Repeat the data word for word, excluding every picture.

━━ DATASET EXTRACT

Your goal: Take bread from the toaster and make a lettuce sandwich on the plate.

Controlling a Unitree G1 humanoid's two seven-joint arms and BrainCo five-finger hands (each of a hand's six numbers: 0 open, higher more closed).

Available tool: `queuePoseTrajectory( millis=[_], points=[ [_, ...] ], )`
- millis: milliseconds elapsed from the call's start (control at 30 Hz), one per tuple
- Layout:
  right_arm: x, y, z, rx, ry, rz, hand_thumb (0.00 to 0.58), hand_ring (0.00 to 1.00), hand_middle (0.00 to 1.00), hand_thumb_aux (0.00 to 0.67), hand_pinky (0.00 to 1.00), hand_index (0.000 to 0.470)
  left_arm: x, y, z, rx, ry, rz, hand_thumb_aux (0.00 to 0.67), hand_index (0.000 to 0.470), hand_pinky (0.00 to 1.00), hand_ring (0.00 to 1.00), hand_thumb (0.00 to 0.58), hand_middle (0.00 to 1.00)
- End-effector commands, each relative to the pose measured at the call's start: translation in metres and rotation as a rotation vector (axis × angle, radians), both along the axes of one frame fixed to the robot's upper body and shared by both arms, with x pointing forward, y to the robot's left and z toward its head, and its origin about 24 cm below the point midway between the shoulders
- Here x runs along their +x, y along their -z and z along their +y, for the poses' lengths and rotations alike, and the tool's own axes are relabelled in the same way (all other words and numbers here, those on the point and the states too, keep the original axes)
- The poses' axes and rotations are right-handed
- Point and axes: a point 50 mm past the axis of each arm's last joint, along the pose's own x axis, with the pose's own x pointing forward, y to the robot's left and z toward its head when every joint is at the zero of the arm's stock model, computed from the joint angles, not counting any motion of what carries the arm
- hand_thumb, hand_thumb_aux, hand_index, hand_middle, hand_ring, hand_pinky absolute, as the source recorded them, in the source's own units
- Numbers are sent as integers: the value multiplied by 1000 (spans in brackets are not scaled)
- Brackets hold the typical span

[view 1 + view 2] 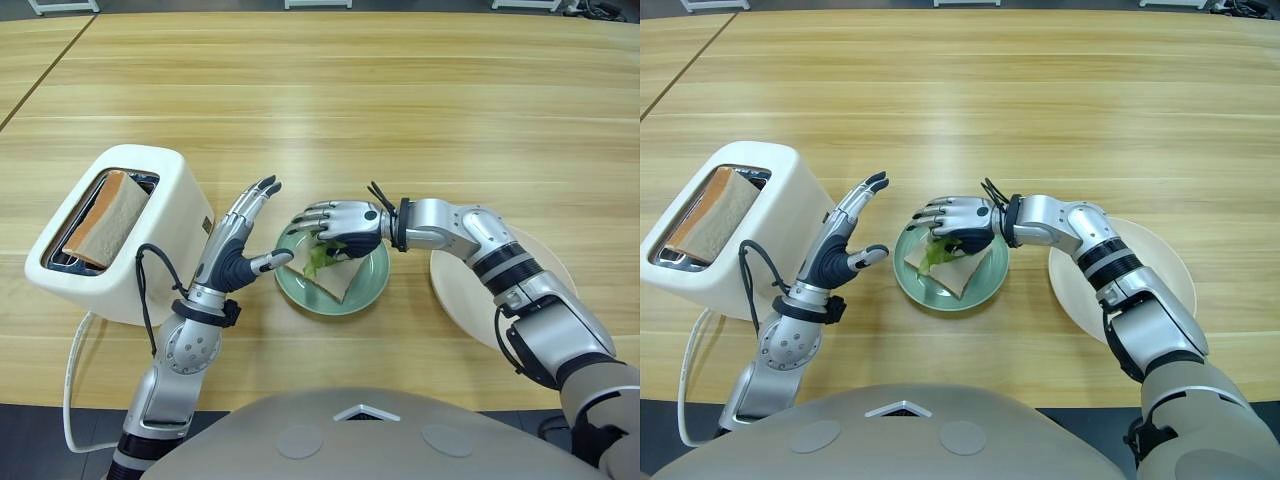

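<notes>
At centre my right hand (340, 222) holds lettuce (320, 258) over bread (336, 283) on the plate (376, 280); I see my left hand (235, 248) wide open left of it.

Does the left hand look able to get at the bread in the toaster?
Probably yes: the left hand is open, empty, beside the toaster; the bread sticks out of its slot, nothing between.

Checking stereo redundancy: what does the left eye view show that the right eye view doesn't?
Left eye view: the whole toaster, with table left of it. Right eye view: the toaster meets the frame edge, but more of the cream plate lies bare beside the right forearm. Both: bread in the toaster, the left hand open beside it, the right hand over lettuce and a bread slice on the green plate.
</notes>
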Motion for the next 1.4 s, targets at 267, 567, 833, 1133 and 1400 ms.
queuePoseTrajectory(
  millis=[267, 567, 833, 1133, 1400],
  points=[
    [5, -40, -16, 165, 51, -124, 0, 0, 0, 0, 0, 0, -6, -4, -1, 24, 41, -3, 0, 0, 0, 0, 0, 0],
    [-19, -41, -42, 219, 107, -72, 0, 0, 0, 0, 0, 0, -25, -76, 40, 135, -93, -233, 0, 0, 0, 0, 0, 0],
    [-57, -48, -71, 430, 228, 59, 0, 0, 0, 0, 0, 0, -35, -114, 115, 669, -481, -296, 0, 0, 0, 0, 0, 0],
    [-69, -45, -79, 478, 295, 139, 0, 0, 0, 0, 0, 0, -39, -64, 159, 736, -647, 30, 0, 0, 0, 0, 0, 0],
    [-68, -41, -78, 464, 302, 142, 0, 0, 0, 0, 0, 0, -33, -41, 150, 648, -564, 117, 476, 334, 0, 0, 531, 0]
  ],
)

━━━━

OUTPUT FOR THIS TASK.
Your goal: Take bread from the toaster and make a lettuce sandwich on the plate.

Controlling a Unitree G1 humanoid's two seven-joint arms and BrainCo five-finger hands (each of a hand's six numbers: 0 open, higher more closed).

Available tool: `queuePoseTrajectory( millis=[_], points=[ [_, ...] ], )`
- millis: milliseconds elapsed from the call's start (control at 30 Hz), one per tuple
- Layout:
  right_arm: x, y, z, rx, ry, rz, hand_thumb (0.00 to 0.58), hand_ring (0.00 to 1.00), hand_middle (0.00 to 1.00), hand_thumb_aux (0.00 to 0.67), hand_pinky (0.00 to 1.00), hand_index (0.000 to 0.470)
  left_arm: x, y, z, rx, ry, rz, hand_thumb_aux (0.00 to 0.67), hand_index (0.000 to 0.470), hand_pinky (0.00 to 1.00), hand_ring (0.00 to 1.00), hand_thumb (0.00 to 0.58), hand_middle (0.00 to 1.00)
- End-effector commands, each relative to the pose measured at the call's start: translation in metres and rotation as a rotation vector (axis × angle, radians), both along the axes of one frame fixed to the robot's upper body and shared by both arms, with x pointing forward, y to the robot's left and z toward its head, and its origin about 24 cm below the point midway between the shoulders
- Here x runs along their +x, y along their -z and z along their +y, for the poses' lengths and rotations alike, and the tool's own axes are relabelled in the same way (all other words and numbers here, those on the point and the states too, keep the original axes)
- The poses' axes and rotations are right-handed
- Point and axes: a point 50 mm past the axis of each arm's last joint, along the pose's own x axis, with the pose's own x pointing forward, y to the robot's left and z toward its head when every joint is at the zero of the arm's stock model, computed from the joint angles, not counting any motion of what carries the arm
- hand_thumb, hand_thumb_aux, hand_index, hand_middle, hand_ring, hand_pinky absolute, as the source recorded them, in the source's own units
- Numbers are sent as integers: the value multiplied by 1000 (spans in brackets are not scaled)
- Brackets hold the typical span

[view 1 + view 2] 

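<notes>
At centre my right hand (340, 222) holds lettuce (320, 258) over bread (336, 283) on the plate (376, 280); I see my left hand (235, 248) wide open left of it.

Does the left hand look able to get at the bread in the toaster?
Probably yes: the left hand is open, empty, beside the toaster; the bread sticks out of its slot, nothing between.

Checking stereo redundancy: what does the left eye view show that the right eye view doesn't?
Left eye view: the whole toaster, with table left of it. Right eye view: the toaster meets the frame edge, but more of the cream plate lies bare beside the right forearm. Both: bread in the toaster, the left hand open beside it, the right hand over lettuce and a bread slice on the green plate.
</notes>
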Motion for the next 1.4 s, targets at 267, 567, 833, 1133 and 1400 ms.
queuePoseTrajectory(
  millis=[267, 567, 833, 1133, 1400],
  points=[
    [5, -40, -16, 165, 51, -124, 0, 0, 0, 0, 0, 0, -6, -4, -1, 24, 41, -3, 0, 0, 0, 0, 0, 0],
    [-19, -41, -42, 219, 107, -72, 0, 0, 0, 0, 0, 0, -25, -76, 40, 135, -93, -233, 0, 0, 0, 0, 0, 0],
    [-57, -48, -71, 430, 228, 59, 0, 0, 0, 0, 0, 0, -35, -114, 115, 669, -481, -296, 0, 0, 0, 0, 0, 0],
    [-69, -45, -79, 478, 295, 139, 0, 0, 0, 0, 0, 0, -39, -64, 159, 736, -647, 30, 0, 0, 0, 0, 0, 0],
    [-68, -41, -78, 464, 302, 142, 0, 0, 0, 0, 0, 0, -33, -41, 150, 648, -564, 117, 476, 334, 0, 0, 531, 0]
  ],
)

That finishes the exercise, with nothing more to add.